"Change some laws fast," Halliday said. "Get on with it. Why are you waiting? I am sick and tired of hearing platitudes. Make some decisions. You can commission as many reports as you like, but all I know is that my wife won't let my boys play rugby. She is not a shrinking violet, but she says 'no way am I letting them play. Look at the head shots they take.' Participation levels everywhere are down, down, down. Make decisions and you will bring people back."
World Rugby's recent announcement that it wants to limit contact training to a maximum of 15 minutes being advisory rather than mandatory is an example of Halliday's point. "If they have the evidence why do not just act?" he says. "What are you waiting for?"
As a centre for Bath, Harlequins and England, Halliday missed the advent of professionalism and believes a lot of the solutions to rugby's present problems are to be found in previous era, including fewer replacements and better tackle technique.
"It is soul destroying to see those players suffering that because the game was different back in my day," Halliday said. "The cuts, the wounds and the bruises were inflicted without cameras.

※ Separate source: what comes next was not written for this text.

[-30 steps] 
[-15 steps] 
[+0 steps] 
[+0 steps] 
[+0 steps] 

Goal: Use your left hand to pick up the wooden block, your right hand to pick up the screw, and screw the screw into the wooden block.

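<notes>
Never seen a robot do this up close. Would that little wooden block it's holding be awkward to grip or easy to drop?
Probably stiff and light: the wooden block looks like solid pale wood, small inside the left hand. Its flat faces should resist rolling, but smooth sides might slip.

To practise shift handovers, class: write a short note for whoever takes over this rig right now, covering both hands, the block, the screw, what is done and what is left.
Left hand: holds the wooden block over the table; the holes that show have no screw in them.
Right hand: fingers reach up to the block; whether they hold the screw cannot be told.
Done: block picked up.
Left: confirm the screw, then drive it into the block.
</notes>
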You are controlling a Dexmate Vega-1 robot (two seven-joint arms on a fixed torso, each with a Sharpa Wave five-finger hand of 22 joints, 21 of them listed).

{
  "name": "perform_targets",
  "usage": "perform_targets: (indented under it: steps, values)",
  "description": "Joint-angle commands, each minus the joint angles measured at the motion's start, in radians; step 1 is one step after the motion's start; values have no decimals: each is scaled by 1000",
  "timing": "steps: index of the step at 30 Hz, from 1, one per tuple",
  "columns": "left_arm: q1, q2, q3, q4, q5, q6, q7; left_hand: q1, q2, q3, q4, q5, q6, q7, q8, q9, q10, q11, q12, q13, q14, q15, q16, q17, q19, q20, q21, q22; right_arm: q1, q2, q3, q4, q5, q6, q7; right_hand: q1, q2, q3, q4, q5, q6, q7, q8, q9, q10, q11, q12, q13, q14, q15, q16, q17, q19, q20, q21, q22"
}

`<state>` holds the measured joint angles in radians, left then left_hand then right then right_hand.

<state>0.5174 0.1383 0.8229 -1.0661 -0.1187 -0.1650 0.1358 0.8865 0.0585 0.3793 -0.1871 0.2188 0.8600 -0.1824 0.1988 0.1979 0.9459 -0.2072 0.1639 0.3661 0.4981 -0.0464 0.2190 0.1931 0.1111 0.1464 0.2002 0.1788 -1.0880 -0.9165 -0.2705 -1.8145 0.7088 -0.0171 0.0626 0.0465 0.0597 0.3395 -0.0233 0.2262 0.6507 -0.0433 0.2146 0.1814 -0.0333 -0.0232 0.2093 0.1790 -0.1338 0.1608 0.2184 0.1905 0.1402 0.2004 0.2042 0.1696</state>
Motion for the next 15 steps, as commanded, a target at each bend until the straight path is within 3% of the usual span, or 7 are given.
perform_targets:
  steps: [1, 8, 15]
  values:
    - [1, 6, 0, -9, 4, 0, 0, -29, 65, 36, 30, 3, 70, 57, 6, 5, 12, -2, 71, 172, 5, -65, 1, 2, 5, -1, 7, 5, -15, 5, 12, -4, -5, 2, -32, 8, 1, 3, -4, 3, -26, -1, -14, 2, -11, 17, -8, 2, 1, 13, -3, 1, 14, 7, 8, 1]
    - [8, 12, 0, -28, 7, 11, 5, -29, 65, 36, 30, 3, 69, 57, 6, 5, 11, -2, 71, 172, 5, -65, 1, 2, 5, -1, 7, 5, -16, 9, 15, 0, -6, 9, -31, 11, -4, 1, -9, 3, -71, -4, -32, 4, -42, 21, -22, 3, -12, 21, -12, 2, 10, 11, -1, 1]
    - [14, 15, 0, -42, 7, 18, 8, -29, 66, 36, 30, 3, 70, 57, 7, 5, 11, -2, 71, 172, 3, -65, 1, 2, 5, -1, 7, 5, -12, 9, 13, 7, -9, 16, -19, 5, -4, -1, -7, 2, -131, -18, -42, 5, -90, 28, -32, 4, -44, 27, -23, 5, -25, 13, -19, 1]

There was a lot more blood and you gained a lot more scars from people who wanted to have a go at you. You took more of a kicking but we aren't wondering about what our names are."
Halliday has accumulated just as many scars in his six and a half year tenure as EPCR which he joined soon after the organisation was formed to run European competitions following a rebellion of the English and French clubs.
Corralling a combination of self-interested unions, defensive leagues and megalomaniac club owners is less like herding cats than guiding an ambush of murderous tigers, but Halliday signs off having negotiated an eight-year agreement that provides long-term certainty to clubs and players. The vexed global calendar discussions are now at an end.